American writer (born 1963)

M. Miriam Herrera (born
June 14, 1963) is an American author and poet. She teaches at the University of Texas Rio Grande Valley and currently teaches Introduction to Mexican Studies as well as Composition and Rhetoric and Creative Writing. She is a Lecturer with the Department of Writing Language Studies, and a Mexican American Studies Program (MASC) Affiliate.

==Early life==
Herrera was born to natives of the Rio Grande Valley of South Texas. She was born in Sutherland, Nebraska, where her parents had been working in the sugar-beet fields. She was raised in Aurora, Illinois, where her parents moved to escape a migratory life of farm work. Herrera began writing poetry as a grade school student when she met Gwendolyn Brooks, former Poet Laureate of Illinois, and heard her read her poetry at Herrera's elementary school.

==Education==
Herrera attended the University of Illinois at Chicago Program For Writers and earned her Master of Arts degree in Creative Writing in 1981. She studied with John Frederic Nims, the editor of Poetry Magazine; Ralph J. Mills, editor of The Selected Letters of Theodore Roethke and The Notebooks of David Ignatow; and Paul Carroll, founder of the Poetry Center of Chicago and of Big Table Magazine. While attending the University of Illinois at Chicago, Herrera was involved in the Chicano literary community, which included Sandra Cisneros, Carlos Cumpian, Norma Alarcón, Ana Castillo and Ralph Cintron as her contemporaries.

==Teaching career==
Herrera taught creative writing, poetry writing, Chicano/Latino literature, and expository writing at the University of Illinois at Chicago; the University of New Mexico–Los Alamos; South Bay College, Hawthorne, California; and Russell Sage College, Troy, New York. She is a member of the Community of Writers at Squaw Valley, California, and is the founder of the Writing Studio, Medusa Community of Poets & Writers, and the Audre Lorde Poetry Prize at Russell Sage College. Currently she is a member of the Society for Crypto-Judaic Studies and serves as the poetry editor for their journal, HaLapid.

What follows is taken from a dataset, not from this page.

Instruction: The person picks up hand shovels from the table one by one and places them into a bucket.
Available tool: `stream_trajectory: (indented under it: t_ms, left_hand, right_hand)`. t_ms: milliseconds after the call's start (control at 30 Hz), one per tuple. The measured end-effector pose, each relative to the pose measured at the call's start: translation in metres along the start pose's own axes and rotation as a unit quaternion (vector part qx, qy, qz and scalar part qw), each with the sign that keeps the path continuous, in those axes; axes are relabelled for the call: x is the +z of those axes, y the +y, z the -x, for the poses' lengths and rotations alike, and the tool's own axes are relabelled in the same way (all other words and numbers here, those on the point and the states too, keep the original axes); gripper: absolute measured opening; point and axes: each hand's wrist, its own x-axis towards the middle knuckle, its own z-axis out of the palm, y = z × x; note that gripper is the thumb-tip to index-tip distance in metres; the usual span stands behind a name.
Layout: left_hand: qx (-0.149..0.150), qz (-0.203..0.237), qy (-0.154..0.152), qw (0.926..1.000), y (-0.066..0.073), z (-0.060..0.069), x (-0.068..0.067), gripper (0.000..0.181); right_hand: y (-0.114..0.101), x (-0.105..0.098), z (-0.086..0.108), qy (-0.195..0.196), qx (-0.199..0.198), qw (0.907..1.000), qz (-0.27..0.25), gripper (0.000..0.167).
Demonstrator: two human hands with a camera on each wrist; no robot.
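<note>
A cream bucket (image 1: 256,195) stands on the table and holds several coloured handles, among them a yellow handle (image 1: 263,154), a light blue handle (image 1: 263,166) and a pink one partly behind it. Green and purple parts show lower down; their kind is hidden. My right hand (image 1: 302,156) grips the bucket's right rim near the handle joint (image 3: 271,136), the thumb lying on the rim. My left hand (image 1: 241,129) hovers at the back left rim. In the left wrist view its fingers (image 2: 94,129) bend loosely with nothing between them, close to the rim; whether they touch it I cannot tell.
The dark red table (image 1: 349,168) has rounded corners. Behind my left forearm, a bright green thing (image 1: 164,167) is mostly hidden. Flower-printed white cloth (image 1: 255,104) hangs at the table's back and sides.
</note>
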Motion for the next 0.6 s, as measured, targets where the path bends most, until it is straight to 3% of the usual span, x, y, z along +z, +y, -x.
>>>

Herrera descends from Crypto-Jews, also known as Conversos. These converts to Catholicism escaped the Spanish Inquisition for the New World where they intermarried with the indigenous peoples and old Christians who populated the American Southwest. Her poetry collection, Kaddish for Columbus explores the enigma of these divergent identities and landscapes the poet inhabits:

"Mythic borders appear in the poems as a metaphor for life that are found beyond physical space—the borders between peoples, ideas, religions, landscapes; between science and spirit, between self; how identities are transformed when one side collides with another; how the poet, a descendant of both Columbus and Native Americans, reconciles ambiguity."

==Publications==

Herrera's poetry has been published in many literary journals, including Southwestern American Literature, Earth's Daughters, Albatross, Blue Mesa Review, and Nimrod International Journal of Prose and Poetry.

==Books==
- Kaddish for Columbus: Finishing Line Press (2009)

==Poetry==
- Southwestern American Literature (2009): "Ahuacatl," "Blessing the Animals," "La Malinche"
- Albatross: "Elegy for an Angelito" (2009)
- Earth's Daughters (2008): "Once I Heard My Father Cry"
- Rainmakers Prayers Anthology (2008): "Kiva at Chaco Canyon"
- New Millennium Writings (2006–2007): "In the Calyx"
- Squaw Valley Poetry Anthology (2005): "At the Edge of Town"
- Artlife: The Original Limited Edition Monthly (Vol. 25, No. 8, Issue No. 273) "Witch Wife"
- New Zoo Poetry Review (Vol. 4): "Father's Love Letter"
- Nimrod International Journal of Prose and Poetry (Vol. 41, No. 2): "Kaddish for Columbus"
- Blue Mesa Review (No. 3): "Kiva at Chaco Canyon"
- Ecos: A Latino Journal of People's Culture and Literature (Vol. 2, No. 2): "To Jenny," "First Snow," "Waterfall"; (Vol. 2, No. 1): "Visit Home," "Love Poem for Charles"
- Black Maria (Vol. 4, No. 2): "Driving in Fog," "Dream of Three Girls at Play"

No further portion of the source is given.